--- START ---

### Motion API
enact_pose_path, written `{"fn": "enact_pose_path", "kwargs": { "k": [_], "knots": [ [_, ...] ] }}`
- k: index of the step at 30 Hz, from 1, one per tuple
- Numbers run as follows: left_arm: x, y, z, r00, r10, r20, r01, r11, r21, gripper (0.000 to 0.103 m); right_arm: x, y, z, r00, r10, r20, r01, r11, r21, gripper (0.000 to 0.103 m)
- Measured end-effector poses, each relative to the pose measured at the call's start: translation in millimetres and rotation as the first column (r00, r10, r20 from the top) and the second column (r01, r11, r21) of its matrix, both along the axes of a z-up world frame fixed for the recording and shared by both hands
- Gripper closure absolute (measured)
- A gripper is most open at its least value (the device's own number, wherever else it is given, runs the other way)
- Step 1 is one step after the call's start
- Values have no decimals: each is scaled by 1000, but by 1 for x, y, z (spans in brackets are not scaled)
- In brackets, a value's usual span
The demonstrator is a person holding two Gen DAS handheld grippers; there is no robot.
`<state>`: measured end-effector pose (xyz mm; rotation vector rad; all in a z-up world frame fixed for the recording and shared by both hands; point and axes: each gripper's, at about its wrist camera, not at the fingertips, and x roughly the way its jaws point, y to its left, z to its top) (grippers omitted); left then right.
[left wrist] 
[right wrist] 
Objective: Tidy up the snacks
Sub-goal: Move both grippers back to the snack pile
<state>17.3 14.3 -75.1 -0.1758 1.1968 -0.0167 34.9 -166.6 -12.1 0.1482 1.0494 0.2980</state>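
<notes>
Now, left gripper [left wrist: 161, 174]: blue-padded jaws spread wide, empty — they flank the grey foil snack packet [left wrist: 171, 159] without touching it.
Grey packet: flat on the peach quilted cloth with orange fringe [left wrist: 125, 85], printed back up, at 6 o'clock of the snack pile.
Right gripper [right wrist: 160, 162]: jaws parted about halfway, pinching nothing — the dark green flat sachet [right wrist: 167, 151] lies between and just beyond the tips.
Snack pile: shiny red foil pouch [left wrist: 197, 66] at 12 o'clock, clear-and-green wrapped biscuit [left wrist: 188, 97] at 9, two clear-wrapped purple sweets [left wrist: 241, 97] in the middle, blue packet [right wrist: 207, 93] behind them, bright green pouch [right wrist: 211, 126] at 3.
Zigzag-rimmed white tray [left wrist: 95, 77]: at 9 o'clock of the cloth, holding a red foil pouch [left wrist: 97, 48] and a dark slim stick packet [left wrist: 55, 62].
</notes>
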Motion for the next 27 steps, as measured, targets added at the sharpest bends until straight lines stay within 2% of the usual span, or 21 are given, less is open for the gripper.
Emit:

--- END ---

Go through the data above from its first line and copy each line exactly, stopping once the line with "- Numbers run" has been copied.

* SOLUTION FOR THIS EXERCISE:
### Motion API
enact_pose_path, written `{"fn": "enact_pose_path", "kwargs": { "k": [_], "knots": [ [_, ...] ] }}`
- k: index of the step at 30 Hz, from 1, one per tuple
- Numbers run as follows: left_arm: x, y, z, r00, r10, r20, r01, r11, r21, gripper (0.000 to 0.103 m); right_arm: x, y, z, r00, r10, r20, r01, r11, r21, gripper (0.000 to 0.103 m)

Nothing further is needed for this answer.